━━━ GIVEN DATA ━━━
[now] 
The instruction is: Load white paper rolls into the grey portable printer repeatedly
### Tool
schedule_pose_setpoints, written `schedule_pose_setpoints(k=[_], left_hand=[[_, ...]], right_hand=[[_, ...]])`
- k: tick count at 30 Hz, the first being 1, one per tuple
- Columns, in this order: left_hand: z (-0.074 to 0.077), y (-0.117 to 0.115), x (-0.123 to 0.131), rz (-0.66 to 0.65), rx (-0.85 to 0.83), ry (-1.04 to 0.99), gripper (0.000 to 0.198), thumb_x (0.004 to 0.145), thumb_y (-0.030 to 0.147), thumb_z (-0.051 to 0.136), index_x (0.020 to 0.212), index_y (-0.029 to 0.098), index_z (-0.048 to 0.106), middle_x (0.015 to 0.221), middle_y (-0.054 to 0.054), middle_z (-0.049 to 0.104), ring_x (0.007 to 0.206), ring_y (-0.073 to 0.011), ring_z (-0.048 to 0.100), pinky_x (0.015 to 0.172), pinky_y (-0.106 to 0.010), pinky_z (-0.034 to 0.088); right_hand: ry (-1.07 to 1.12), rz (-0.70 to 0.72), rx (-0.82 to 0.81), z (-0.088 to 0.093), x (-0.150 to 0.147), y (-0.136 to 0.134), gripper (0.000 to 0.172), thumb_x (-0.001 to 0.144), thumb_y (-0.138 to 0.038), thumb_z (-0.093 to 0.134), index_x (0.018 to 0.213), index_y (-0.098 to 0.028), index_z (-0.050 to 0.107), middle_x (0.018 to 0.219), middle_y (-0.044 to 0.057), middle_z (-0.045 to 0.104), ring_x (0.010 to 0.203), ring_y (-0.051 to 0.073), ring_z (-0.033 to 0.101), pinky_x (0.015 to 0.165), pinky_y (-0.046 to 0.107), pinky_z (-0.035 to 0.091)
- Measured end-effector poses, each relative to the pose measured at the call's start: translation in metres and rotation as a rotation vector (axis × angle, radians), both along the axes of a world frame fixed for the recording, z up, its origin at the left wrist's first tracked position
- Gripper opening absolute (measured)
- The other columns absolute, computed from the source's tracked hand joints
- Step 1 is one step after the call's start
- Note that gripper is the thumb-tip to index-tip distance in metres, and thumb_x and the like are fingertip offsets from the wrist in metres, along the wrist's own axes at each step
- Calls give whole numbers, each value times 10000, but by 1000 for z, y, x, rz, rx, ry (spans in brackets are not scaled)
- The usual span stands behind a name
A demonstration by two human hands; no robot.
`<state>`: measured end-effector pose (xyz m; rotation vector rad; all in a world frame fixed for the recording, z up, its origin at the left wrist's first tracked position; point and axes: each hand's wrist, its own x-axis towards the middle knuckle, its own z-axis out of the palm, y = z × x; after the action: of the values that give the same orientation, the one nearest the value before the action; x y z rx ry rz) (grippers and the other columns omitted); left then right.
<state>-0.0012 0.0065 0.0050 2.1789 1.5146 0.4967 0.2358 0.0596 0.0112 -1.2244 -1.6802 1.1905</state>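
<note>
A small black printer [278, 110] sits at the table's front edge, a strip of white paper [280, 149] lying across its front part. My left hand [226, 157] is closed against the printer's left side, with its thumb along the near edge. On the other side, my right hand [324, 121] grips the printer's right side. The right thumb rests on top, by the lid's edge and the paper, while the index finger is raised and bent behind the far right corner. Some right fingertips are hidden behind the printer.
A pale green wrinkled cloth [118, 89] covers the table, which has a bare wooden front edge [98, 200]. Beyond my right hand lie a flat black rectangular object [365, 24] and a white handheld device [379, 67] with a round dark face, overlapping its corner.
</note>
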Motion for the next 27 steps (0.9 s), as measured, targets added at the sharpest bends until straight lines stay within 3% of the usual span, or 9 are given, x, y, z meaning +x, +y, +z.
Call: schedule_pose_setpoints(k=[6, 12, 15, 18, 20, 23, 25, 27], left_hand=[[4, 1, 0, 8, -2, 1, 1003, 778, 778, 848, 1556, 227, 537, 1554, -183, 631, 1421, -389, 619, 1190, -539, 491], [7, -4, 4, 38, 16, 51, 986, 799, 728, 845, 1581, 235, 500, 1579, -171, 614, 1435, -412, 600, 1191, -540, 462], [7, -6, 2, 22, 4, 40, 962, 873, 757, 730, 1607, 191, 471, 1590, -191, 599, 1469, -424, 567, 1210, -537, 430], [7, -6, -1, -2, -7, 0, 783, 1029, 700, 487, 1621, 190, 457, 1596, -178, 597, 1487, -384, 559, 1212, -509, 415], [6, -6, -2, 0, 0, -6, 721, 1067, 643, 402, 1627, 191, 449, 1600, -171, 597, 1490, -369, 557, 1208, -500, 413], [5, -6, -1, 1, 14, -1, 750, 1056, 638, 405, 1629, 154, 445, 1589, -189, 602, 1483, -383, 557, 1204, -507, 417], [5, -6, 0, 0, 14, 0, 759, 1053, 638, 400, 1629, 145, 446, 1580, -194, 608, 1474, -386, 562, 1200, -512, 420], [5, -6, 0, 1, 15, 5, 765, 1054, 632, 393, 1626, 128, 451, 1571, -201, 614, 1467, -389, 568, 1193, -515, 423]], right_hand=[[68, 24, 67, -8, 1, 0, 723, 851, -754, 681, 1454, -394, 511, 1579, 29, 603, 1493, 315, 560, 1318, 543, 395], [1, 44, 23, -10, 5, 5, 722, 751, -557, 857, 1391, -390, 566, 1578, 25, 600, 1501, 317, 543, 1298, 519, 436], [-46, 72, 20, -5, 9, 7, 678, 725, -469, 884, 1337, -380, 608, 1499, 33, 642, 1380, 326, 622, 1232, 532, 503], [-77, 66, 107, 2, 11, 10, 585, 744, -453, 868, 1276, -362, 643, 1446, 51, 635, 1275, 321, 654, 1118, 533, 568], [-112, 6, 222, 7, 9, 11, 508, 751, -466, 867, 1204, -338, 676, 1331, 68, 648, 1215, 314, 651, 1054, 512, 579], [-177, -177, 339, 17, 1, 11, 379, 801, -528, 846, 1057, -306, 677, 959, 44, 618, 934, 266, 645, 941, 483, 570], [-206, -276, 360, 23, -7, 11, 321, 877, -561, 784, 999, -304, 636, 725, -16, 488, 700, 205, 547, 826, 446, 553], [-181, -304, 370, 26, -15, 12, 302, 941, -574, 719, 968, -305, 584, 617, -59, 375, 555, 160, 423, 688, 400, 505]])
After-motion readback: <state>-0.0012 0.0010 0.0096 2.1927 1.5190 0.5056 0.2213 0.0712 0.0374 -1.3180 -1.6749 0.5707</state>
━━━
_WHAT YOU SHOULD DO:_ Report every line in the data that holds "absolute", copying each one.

_ANSWER TO THIS PROBLEM:_
- Gripper opening absolute (measured)
- The other columns absolute, computed from the source's tracked hand joints

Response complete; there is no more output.